The girlfriend recanted at trial, despite a face full of stitches; Monserrate was charged with a felony, but convicted of a misdemeanor, so his maximum sentence was only one year. The judge however did not sentence him to anywhere near that amount of time, giving him probation and some anger management counseling.
The judge DOES NOT GET IT.
Sandy Oliva, executive director of the Nassau County Coalition Against Domestic Violence had an excellent op-ed on this topic; I think it would be worthwhile if judges, perpetrators and victims all over this country read it.
Particularly disturbing is the use of “anger management” – [Judge] Erlbaum warned Monserrate to “curb your anger.” We don’t know exactly what transpired between Monserrate and [the victim] Giraldo that night, but it’s important to remember that domestic violence is about coercive control, not anger.
Anger management cannot cure a batterer. In contrast to someone who flies into a blind rage, the violent attacks of a batterer are often calculated, premeditated measures to control and subjugate the will of the victim.
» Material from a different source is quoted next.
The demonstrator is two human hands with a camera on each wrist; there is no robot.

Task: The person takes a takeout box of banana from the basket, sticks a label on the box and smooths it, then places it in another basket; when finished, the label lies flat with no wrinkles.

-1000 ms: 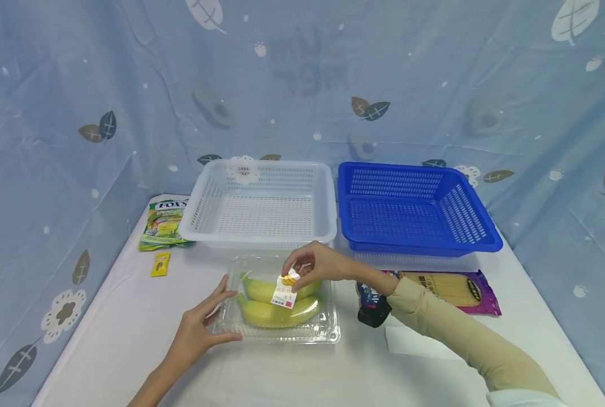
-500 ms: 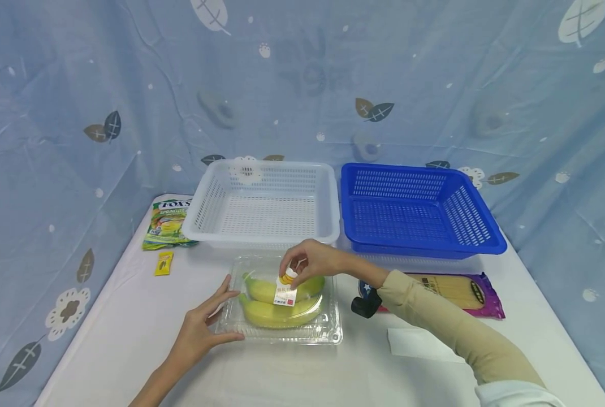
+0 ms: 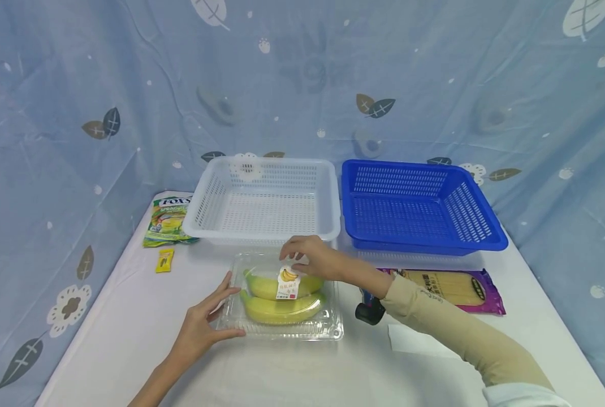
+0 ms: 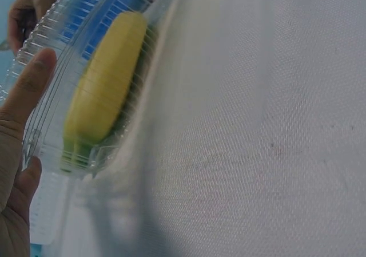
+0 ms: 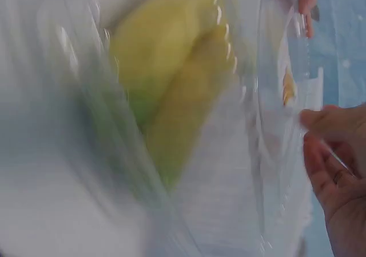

Erlbaum seemed to identify this element of subjugation, commenting that he hoped Giraldo would “have the self-respect to stop acting like a slave.”
It can be frustrating and perplexing for outsiders to see that some victims of domestic violence refuse to cooperate with the police after an arrest, claiming to love and support the abuser or remaining in a toxic relationship, even when they have the resources to leave – which, unfortunately, so many do not.
But this common reaction on the part of the victim is more understandable when we realize that an abuser does enslave the victim, does rob her of self-esteem and self-respect, and does control and terrify her with an organized campaign of violence, threats, isolation, intimidation, humiliation, guilt and other mental and emotional control tactics. A physical beating is generally just one component of an abusive relationship. “Anger management” completely misses the mark.
It’s worth pointing out that the judge seems to be influenced by the fact that this is domestic violence rather than stranger violence. I wonder if the sentence would have been as lenient if Monserrate had attacked a stranger?